Dwara is storage and data agnostic, and provides an API for defining new data storage interfaces and custom data processing tasks. Complex automation flows can be created with dependency chaining and static and dynamic configuration options. These can be applied to different sets of data during ingest or at any other point in the data lifecycle. A full record of all task executions is maintained to facilitate comprehensive auditing and analysis at any point in time.

Who is Dwara for?

Dwara is for any organization that needs to store and process large amounts of data in an automated way. It was designed with the objective of facilitating the activities needed for long term data preservation, (although the framework is not necessarily limited to that use case).

Dwara is not meant to be used off the shelf - depending on the user requirements there may be a need for custom processing modules to be developed by the user. Furthermore, Dwara has a fairly complex setup and configuration which requires a good technical person to undertake.

Dwara for Digital Preservation

Portico defines digital preservation as:

A series of management policies and activities necessary to ensure the enduring usability, authenticity, discoverability, and accessibility of content over the very long term.

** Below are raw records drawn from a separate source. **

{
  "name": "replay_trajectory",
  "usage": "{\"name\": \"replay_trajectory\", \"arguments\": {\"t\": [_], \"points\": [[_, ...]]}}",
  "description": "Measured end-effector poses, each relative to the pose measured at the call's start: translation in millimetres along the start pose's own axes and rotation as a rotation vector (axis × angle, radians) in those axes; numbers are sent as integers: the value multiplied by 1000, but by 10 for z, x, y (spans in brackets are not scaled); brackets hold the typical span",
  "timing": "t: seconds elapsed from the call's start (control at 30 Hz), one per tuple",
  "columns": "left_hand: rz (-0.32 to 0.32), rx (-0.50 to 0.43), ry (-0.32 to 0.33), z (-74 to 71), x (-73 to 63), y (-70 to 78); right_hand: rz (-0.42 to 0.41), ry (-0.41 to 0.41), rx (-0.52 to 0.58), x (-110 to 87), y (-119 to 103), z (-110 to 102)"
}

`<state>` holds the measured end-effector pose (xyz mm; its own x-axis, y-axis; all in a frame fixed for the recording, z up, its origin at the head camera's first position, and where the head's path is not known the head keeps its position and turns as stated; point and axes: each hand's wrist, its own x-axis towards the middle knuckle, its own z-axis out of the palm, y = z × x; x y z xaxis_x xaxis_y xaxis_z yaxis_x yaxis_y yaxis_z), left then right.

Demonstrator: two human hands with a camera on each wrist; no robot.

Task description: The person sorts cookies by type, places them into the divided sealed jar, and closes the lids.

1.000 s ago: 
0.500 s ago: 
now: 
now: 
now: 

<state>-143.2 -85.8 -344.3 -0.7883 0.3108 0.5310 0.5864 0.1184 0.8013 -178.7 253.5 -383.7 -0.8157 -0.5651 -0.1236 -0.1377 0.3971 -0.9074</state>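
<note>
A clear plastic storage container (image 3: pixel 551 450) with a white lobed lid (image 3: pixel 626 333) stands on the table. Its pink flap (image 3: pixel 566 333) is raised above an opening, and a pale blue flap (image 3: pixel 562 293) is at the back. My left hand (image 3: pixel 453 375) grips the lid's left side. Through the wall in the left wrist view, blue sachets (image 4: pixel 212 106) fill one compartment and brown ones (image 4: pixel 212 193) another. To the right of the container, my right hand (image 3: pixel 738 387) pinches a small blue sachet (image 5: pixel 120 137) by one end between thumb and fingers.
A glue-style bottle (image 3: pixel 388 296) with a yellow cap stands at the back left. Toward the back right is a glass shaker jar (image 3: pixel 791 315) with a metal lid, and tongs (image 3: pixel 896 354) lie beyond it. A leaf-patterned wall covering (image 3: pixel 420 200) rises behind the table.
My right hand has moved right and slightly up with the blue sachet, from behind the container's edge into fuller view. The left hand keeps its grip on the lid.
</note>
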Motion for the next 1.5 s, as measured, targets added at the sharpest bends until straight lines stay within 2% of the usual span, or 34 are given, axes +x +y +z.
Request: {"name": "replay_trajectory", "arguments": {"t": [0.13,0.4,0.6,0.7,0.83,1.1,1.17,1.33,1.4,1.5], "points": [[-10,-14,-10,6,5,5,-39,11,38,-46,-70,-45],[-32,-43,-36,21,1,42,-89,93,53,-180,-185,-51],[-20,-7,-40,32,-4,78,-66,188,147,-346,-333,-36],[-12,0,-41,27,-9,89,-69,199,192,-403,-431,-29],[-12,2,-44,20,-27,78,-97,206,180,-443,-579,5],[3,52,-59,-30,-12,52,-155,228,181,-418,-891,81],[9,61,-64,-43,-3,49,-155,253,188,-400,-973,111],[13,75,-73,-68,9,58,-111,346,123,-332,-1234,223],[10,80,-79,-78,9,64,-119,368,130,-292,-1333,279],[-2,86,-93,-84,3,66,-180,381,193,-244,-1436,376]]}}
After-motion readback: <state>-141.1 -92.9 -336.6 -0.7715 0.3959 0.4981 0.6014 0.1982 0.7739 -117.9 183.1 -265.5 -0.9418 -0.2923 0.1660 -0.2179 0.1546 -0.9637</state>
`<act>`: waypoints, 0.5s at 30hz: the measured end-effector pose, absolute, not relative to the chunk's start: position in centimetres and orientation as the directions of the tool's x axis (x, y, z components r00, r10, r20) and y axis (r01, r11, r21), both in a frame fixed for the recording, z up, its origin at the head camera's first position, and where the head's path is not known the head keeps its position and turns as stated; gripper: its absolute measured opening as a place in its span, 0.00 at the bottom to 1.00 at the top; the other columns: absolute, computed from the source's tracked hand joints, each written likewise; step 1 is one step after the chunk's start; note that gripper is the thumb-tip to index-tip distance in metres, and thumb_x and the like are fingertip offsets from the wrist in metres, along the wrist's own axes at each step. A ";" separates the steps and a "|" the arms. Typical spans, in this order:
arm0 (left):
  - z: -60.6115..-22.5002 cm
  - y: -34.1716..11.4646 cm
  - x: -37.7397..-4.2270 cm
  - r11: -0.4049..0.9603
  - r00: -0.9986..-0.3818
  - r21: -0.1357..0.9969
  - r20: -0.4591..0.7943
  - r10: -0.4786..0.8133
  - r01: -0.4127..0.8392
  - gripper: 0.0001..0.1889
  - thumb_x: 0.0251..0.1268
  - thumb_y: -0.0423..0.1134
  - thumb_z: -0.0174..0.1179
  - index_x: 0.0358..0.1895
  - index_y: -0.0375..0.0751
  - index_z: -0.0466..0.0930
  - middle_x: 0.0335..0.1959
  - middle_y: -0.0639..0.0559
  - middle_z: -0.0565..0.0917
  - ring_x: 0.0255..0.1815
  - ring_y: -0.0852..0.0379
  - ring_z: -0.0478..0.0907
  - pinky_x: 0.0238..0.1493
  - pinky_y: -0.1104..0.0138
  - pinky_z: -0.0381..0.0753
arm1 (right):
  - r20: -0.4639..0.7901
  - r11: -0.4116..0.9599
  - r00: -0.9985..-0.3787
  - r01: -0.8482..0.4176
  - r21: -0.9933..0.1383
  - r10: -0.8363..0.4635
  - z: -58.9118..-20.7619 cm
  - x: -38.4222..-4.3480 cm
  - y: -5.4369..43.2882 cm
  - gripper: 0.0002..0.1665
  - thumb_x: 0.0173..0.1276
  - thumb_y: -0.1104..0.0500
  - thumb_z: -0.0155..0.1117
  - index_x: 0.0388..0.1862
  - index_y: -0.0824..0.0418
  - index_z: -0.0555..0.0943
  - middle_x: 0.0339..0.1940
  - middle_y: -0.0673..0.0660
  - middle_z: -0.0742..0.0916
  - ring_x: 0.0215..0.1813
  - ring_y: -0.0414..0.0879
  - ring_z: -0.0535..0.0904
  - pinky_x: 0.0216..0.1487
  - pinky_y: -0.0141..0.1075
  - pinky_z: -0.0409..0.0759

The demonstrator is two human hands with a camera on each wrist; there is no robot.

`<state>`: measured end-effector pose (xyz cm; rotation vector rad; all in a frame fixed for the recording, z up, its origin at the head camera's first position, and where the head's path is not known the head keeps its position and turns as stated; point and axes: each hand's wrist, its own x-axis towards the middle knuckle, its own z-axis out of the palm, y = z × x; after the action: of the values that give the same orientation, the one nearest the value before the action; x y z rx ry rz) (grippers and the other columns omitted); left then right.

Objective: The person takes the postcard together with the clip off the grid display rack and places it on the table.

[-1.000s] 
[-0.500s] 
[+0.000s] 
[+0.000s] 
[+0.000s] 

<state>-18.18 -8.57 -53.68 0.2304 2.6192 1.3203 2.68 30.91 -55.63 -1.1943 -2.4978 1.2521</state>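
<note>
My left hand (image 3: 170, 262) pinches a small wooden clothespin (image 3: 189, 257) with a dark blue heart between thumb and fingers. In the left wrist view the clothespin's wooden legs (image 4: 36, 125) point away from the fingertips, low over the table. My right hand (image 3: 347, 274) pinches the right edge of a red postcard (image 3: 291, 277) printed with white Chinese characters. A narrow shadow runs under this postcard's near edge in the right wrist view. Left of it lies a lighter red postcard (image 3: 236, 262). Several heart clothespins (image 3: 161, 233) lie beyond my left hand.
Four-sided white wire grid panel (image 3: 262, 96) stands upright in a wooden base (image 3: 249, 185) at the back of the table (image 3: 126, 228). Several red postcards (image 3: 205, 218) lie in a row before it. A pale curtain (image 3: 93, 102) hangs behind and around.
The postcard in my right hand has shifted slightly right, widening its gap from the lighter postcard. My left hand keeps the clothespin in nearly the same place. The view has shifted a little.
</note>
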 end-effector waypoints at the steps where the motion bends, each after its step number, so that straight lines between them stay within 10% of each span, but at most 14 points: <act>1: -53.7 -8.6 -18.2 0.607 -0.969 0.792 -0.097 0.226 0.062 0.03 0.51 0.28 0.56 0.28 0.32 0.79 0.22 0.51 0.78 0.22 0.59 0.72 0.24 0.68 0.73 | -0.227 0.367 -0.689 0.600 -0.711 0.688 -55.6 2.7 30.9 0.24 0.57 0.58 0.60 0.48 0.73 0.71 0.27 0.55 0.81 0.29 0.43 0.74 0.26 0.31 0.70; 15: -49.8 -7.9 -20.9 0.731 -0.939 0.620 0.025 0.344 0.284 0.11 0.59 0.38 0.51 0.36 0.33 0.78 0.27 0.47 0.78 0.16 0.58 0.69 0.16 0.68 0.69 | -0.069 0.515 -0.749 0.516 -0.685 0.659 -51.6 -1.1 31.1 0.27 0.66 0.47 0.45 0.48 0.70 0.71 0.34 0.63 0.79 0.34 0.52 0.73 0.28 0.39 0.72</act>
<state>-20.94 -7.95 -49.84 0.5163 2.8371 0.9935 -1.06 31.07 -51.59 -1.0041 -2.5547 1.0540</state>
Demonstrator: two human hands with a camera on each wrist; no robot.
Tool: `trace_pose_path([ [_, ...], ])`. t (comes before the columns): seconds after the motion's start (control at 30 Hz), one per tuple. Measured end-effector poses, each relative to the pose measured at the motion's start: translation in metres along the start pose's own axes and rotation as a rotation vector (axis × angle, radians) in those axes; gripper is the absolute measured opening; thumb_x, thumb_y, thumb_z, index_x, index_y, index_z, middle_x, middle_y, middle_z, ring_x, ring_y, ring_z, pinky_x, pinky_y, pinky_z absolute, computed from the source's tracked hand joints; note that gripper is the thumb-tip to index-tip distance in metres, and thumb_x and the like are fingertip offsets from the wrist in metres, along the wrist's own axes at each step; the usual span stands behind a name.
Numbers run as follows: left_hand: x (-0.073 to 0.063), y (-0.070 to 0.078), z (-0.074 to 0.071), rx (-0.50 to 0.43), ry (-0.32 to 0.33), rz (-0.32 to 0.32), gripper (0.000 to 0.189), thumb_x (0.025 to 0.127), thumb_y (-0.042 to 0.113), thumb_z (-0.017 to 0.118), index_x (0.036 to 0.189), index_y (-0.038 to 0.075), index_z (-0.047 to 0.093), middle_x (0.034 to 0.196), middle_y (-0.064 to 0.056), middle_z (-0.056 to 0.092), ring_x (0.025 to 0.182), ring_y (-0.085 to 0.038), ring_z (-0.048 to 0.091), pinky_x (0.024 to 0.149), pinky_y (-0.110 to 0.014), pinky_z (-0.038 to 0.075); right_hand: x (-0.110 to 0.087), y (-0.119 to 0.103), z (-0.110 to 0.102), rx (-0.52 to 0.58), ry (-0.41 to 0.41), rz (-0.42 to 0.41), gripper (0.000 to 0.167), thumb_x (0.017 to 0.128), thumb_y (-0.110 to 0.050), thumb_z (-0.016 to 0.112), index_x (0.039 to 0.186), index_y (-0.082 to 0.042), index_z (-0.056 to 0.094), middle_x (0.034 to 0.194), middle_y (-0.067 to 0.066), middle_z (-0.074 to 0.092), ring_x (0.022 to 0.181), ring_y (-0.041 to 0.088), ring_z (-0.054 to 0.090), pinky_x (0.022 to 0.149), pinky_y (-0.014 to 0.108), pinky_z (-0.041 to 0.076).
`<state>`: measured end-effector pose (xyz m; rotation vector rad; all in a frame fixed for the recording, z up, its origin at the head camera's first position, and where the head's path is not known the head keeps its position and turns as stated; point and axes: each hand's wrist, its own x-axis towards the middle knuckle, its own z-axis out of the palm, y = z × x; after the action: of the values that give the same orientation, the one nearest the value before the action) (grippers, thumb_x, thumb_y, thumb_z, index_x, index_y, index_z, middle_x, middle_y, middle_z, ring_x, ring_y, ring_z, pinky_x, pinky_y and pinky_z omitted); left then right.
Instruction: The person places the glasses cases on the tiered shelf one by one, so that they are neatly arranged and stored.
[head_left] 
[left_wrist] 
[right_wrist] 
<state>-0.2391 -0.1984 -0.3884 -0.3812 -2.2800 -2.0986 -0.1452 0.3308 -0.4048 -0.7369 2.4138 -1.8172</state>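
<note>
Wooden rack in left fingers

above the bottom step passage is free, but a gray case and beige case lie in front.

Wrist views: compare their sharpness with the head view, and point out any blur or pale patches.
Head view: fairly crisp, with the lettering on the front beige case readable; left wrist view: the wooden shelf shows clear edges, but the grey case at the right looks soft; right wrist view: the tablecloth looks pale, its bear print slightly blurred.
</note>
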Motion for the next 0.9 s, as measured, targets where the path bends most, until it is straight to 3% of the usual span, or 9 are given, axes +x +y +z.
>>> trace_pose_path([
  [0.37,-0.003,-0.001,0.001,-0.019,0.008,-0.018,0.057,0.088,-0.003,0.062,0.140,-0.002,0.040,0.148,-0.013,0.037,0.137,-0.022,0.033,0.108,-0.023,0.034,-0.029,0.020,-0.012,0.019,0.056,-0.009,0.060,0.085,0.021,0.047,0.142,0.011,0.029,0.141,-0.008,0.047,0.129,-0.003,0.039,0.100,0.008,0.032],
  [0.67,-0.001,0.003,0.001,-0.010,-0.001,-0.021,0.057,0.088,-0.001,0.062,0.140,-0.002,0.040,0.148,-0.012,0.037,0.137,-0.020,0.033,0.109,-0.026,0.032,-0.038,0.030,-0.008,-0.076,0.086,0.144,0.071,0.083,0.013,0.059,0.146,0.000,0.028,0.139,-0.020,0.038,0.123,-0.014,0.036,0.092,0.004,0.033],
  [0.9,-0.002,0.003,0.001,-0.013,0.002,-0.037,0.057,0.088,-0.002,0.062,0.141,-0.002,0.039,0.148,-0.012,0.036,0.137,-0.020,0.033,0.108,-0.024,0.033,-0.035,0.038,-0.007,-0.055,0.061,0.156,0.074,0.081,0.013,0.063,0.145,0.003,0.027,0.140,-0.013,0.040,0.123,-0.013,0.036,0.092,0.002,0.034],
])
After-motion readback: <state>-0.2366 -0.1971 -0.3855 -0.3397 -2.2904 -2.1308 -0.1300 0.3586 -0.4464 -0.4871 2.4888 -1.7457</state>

Digital preservation presents several key challenges, which Dwara can help address:

Storing large volumes of data inexpensively Dwara can be configured to store copies of data on different storage media types. This can be done to reduce the risk of data loss, and also allows data to be transitioned to a lower cost storage type without any disruption.
Maintaining data integrity and authenticity Dwara stores a checksum for every file ingested as well as the date the checksum was last verified, allowing periodic fixity checking of data to be scheduled.
Migrating data to new storage media Flows can be defined to automatically restore artifacts from older storage volumes, verify all file checksums, and rewrite them to one or more new storage volumes, recording the storage history of each artifact.
Converting data to preservation friendly file formats Similarly, flows can be defined to automatically restore artifacts of a certain type, apply custom processing to convert the files to another format, and write the new artifacts to storage, linking the derived artifact to the source artifact.
Maintaining descriptive metadata Dwara can call external applications to extract useful metadata from files being ingested. User defined tags can be added to artifacts, which can be used for searching and filtering files for different types of processing.
Providing quick retrieval of data when needed Dwara allows users to search for ingested artifacts and restore the files they need, allowing queued restore jobs to be dynamically reprioritized. For media content the framework allows PFR (partial file retrieval) flows to be implemented for different combinations of storage formats and media formats.
Handling private data Private data can be stored on separate physical volumes and also be subject to modified processing flows. For example, inclusion of an additional encryption task, or exclusion of a default publishing task during data ingest.